Barack Obama’s speech on immigration last night may have been brief, but not brief enough to exclude misleading arguments. In a speech of less than 15 minutes, Obama managed to pack a few whoppers into his arguments for unilateral executive action, as the Associated Press noticed. They seem to have been nearly the only media outlet who did, but they dismantle four of Obama’s supporting arguments for his actions.
- “All we’re saying is that we’re not going to deport you” — No, that’s not all Obama said. Even if it were, the application of “prosecutorial discretion” to ignore an entire class of crime would still be problematic and unprecedented. However, Obama promised to issue work permits as part of this amnesty, allowing them to “compete with citizens and legal residents for better-paying jobs.”
- Claimed that the number of unaccompanied children apprehended in border crossings “is now actually lower than it’s been in nearly two years” as an argument that border security has improved — Actually, the opposite is true. “The number of unaccompanied children apprehended at the border has been on the rise since the 2011 budget year,” the AP reports. In 2011, the number was 16,000, over 38,000 in FY2013, and by the end of FY2014, the number was over 68,000.
- “Overall, the number of people trying to cross our border illegally is at its lowest level since the 1970s. Those are the facts.” – I caught this one last night, too. The reason that border crossings are down is because the economy crashed and there aren’t nearly as many jobs to attract workers. In the early 1980s, Ronald Reagan’s economic policies drove a 25-year expansion that came to an end in the crash of 2008, and the Obama economy produced stagnation in its place. When you recreate the stagnation of the 1970s, it has the same kinds of consequences. Arrests have risen as the economy picked up, as the AP points out, but the economy isn’t generating enough jobs to restart the big numbers of illegal crossings.
- “When I took office, I committed to fixing this broken immigration system.” — So why did it take until Obama’s second term for him to get serious about it? The AP fact-check notes that Obama promised in 2008 to move on immigration during his first year in office, when he had control of both chambers of Congress. “He never kept that promise to the Latino community,” they note. No kidding.
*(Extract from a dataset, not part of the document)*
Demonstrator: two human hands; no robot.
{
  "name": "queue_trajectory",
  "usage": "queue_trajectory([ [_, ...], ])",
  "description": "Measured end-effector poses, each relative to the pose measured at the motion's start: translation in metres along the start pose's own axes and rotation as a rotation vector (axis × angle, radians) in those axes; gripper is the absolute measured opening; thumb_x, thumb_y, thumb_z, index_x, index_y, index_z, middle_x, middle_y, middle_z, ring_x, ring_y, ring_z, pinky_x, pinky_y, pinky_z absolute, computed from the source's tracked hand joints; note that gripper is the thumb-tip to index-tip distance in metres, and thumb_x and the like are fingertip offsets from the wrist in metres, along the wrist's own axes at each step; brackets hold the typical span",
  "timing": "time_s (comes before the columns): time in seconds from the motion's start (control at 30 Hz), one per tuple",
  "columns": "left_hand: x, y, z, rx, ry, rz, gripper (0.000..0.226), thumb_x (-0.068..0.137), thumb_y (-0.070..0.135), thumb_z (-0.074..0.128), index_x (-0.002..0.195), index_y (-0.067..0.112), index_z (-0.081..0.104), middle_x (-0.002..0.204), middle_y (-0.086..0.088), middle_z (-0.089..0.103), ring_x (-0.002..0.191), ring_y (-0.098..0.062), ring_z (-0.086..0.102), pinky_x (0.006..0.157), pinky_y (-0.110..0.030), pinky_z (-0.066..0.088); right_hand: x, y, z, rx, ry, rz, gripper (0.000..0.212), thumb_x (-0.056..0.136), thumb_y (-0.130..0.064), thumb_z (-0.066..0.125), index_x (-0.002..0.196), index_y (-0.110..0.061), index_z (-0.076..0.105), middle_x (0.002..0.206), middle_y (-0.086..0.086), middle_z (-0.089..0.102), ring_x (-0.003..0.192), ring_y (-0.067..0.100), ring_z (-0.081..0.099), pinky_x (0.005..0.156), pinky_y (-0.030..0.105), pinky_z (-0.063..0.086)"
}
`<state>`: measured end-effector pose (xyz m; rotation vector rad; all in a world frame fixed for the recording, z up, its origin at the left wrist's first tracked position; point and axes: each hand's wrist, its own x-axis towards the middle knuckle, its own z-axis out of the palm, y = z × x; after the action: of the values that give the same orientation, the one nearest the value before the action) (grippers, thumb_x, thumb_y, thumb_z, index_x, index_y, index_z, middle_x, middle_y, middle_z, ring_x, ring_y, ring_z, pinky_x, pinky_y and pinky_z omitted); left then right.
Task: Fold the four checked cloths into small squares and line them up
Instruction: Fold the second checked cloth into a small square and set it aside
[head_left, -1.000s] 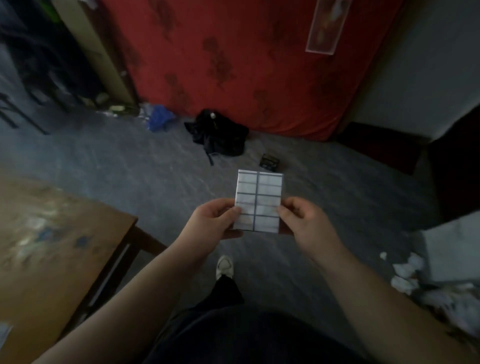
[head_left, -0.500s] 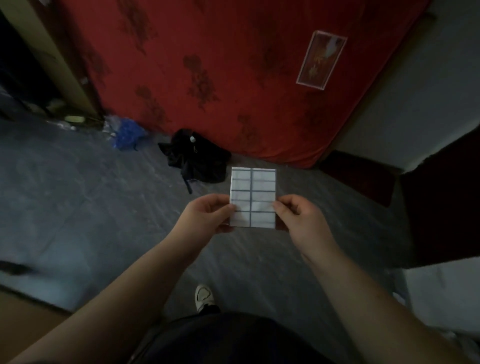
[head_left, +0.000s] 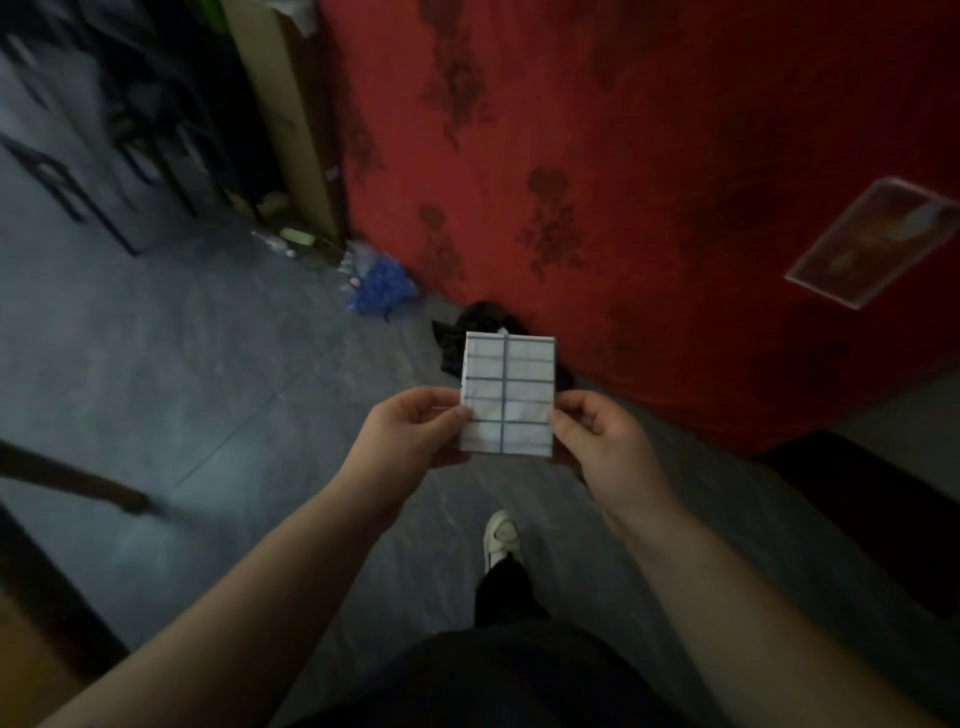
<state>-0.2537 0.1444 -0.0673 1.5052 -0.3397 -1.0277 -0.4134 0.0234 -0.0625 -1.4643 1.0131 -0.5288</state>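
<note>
A red patterned hanging (head_left: 649, 182) is shown filling the upper right, with the grey floor (head_left: 182, 389) below it and to the left. Against the frame half a second earlier, the background is displaced to the right. The framed picture (head_left: 872, 241) is now found near the right edge, its print too blurred to be read. The left hand (head_left: 410, 436) and right hand (head_left: 602, 441) are unchanged. Each is closed in a pinch on a side edge of the checked cloth (head_left: 508, 395), thumb in front and fingers curled behind. The cloth, folded small, is held upright in the air between them. The black bag (head_left: 457, 338) is now largely covered by it. A blue bundle (head_left: 382, 288) and a white shoe (head_left: 500, 535) are also seen.
</note>
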Motion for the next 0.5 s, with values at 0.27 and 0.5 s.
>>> queue_trajectory([
  [0.27, 0.119, 0.056, -0.056, -0.021, 0.310, 0.022, 0.008, 0.094, 0.003, 0.065, 0.093, 0.008, 0.071, 0.077, -0.006, 0.074, 0.068, -0.014, 0.067, 0.066, -0.027, 0.061, 0.188, -0.035, 0.088, -0.032, -0.350, -0.035, 0.015, 0.096, -0.002, 0.064, 0.105, -0.013, 0.067, 0.101, 0.015, 0.074, 0.092, 0.023, 0.069, 0.078, 0.028, 0.058],
  [0.5, 0.173, 0.108, -0.124, -0.131, 0.596, 0.035, 0.007, 0.094, 0.003, 0.064, 0.097, 0.007, 0.069, 0.080, -0.008, 0.074, 0.069, -0.016, 0.070, 0.065, -0.026, 0.061, 0.291, -0.093, 0.197, -0.070, -0.639, -0.078, 0.017, 0.095, -0.003, 0.066, 0.098, -0.020, 0.066, 0.098, 0.010, 0.073, 0.088, 0.020, 0.069, 0.080, 0.035, 0.059],
])
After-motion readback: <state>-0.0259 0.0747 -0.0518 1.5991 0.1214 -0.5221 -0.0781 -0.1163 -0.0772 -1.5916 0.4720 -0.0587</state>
The Washington Post does confirm one statistic from Obama’s speech — that deportations have gone up during his presidency, especially in criminal-related deportations:
“Over the past six years,” Obama said, “deportations of criminals are up 80 percent.”
That appears to be accurate. Since Obama took office, there’s been a relatively modest increase in the number of people deported — “removed,” in the parlance of the Department of Homeland Security. DHS publishes statistics on an annual basis tracking numbers related to its work. And while apprehensions flattened out after a long-term drop, deportations have moved upward.
On another, arguable:
“Today, we have more agents and technology deployed to secure our southern border than at any time in our history,” Obama said — a claim that we’ve evaluated before.
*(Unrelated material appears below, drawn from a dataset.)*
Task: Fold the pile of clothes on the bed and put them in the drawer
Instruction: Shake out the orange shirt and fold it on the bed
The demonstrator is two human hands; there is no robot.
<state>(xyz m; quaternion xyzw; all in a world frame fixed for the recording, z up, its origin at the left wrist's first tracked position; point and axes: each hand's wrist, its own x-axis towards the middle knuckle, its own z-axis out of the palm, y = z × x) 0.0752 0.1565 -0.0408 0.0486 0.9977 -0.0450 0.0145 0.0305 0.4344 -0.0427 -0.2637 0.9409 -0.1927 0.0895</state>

The link goes to a review of a similar but less-carefully made claim from July:
Customs and Border Patrol regularly releases data on its staffing levels. The most recent data spans the time frame from 1992 to 2013, before the current surge in border crossings that has become a focus of debate this past month. Overall, the number of “boots” on the border was down in 2013, compared to the high in 2011 — from 21,444 border patrol agents to 21,391. …
Customs and Border Patrol regularly releases data on its staffing levels. The most recent data spans the time frame from 1992 to 2013, before the current surge in border crossings that has become a focus of debate this past month. Overall, the number of “boots” on the border was down in 2013, compared to the high in 2011 — from 21,444 border patrol agents to 21,391. (Or, really, 42,782 boots, assuming that all of the agents have two feet and wear the appropriate footwear.) …
The year 2013 saw a new high in agents in the Southwest, reaching 17,590. (35,180 actual boots.)
Is this the all-time high, though? When President Obama made a similar claim in 2010, Politifact looked into it. As it turns out, when Pancho Villa raided New Mexico in 1917, the government sent at least 75,000 troops to the region’s defense. Many of whom, we would imagine, wore boots.
So far, there don’t seem to be too many other media fact-checks. CNN did feature one with Jay Carney, of all people, who admitted that the President’s claim to have full authority for this action contradicted what Obama had said earlier about the limits of that authority:
“Well, here’s what I say,” said Carney. “I think if he could have those words back, especially the first clip where he specifically talked about suspending deportations–that is literally what he is doing today. In later instances including when I was there he would speak carefully about what he could not do as president. He can’t change the law. He can’t provide a path to citizenship.”
So consider this a reverse fact check … albeit with a slight spin.